Diese beiden Sätze besagen im Grunde nichts weiter als was wir mit "Wollen" eigentlich meinen nämlich das Wollen der Handlung, der Verwirklichung eines Ziels. Sowohl durch das gleichzeitige Wollen eines widersprechenden Zwecks wie durch das Nichtwollen der notwendigen Mittel wird das Wollen in sich aufgehoben, d. h. es kommt zu keinem wirklichen „Wollen".

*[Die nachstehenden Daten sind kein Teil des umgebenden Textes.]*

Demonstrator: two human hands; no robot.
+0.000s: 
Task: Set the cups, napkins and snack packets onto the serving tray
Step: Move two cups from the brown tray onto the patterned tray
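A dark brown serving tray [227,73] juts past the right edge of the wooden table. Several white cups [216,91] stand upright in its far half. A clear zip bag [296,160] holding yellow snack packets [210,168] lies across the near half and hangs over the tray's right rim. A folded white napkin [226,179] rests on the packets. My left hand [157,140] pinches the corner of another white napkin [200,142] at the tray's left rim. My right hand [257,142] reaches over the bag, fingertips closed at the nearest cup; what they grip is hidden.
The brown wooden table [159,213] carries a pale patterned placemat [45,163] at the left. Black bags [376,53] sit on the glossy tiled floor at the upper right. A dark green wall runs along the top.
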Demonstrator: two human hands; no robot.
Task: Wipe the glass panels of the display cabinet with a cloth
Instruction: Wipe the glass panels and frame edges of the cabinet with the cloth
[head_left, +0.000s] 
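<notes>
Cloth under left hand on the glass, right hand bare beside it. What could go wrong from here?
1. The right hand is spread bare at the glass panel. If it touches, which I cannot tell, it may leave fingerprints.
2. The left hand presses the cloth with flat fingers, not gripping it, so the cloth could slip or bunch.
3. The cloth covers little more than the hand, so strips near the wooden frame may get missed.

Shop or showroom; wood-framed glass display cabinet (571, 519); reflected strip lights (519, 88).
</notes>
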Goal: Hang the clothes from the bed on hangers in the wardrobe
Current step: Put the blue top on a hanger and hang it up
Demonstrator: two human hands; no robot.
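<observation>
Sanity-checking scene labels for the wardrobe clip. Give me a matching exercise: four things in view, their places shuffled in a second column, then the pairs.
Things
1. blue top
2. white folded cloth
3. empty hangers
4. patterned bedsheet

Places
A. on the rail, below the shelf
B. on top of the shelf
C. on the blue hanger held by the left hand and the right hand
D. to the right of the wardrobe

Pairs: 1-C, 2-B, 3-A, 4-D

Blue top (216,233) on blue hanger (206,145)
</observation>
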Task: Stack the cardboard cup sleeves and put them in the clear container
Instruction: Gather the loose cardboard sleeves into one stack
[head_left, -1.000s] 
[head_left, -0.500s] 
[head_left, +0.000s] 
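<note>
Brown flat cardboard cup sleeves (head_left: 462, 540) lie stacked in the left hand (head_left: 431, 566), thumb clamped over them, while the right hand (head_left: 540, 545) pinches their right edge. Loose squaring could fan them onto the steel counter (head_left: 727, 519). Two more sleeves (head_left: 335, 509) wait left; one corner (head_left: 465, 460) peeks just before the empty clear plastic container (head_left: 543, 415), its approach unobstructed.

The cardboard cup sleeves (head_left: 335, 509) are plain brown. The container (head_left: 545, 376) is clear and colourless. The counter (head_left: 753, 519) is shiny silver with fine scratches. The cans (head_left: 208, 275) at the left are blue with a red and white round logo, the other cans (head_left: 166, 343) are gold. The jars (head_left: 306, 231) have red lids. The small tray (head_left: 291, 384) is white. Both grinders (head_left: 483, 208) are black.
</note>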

So kann man auch das logische Grundgesetz, den Satz der Identität und des Widerspruchs als Willensgesetz auffassen. Er bezieht sich zunächst auf den Willen, mit einem bestimmten Denkinhalt (dessen Merkmale a b c, dessen Bezeichnung A sei) zu operieren. Es besagt, dass dieser Wille in sich schliesst, dass dieser bestimmte Denkinhalt konstant festgehalten und von allen andern unterschieden werde. Dieser Wille würde also aufgehoben, wenn ich im Verlauf des Denkens unter A nicht mehr a b c, sondern etwa a b d fasste, oder wenn ich a b c nicht mehr mit A, sondern mit B bezeichnete. Analoges gilt, wenn ich den Satz der Identität auf die Gegenstände des Denkens beziehe. Er besagt alsdann, was der Wille, einen bestimmten Gegenstand im Denken zu meinen, in sich schliesst.

Unsere Erwägungen haben uns so schon über das Gebiet der Ethik hinaus auf das Gebiet der Logik geführt. Aber das Problem des Wollens und damit auch des Wertes erstreckt sich noch weiter: vor allem kommt es auch noch für Religionsphilosophie und Ästhetik in Betracht.

Auch die Darsteller dieser beiden Gebiete haben nicht unterlassen, dazu Stellung zu nehmen. Sie äussern sich nun wesentlich skeptischer über die Erkennbarkeit eines allgemeingültigen Wertmassstabes wie Bauch. Troeltsch sieht in der Religion ein Gesetz der Gestaltung, das aus dem Wesen des Bewusstseins hervorgeht und dessen Erkenntniswert oder Wahrheitsgehalt lediglich durch Zurückführung auf ein solches Gesetz des Bewusstseins sichergestellt werden kann. Er macht nun aber das bedeutsame Zugeständnis, es gebe hier keine weitere erkenntnistheoretische Sicherung als den „Glauben" an die Normalität und die sinnvolle Organisation unseres Bewusstseins, das uns nicht zum Opfer einer Prellerei werden lasse, aber dieser Glaube selbst sei vielleicht nur ein Reflex der Religion".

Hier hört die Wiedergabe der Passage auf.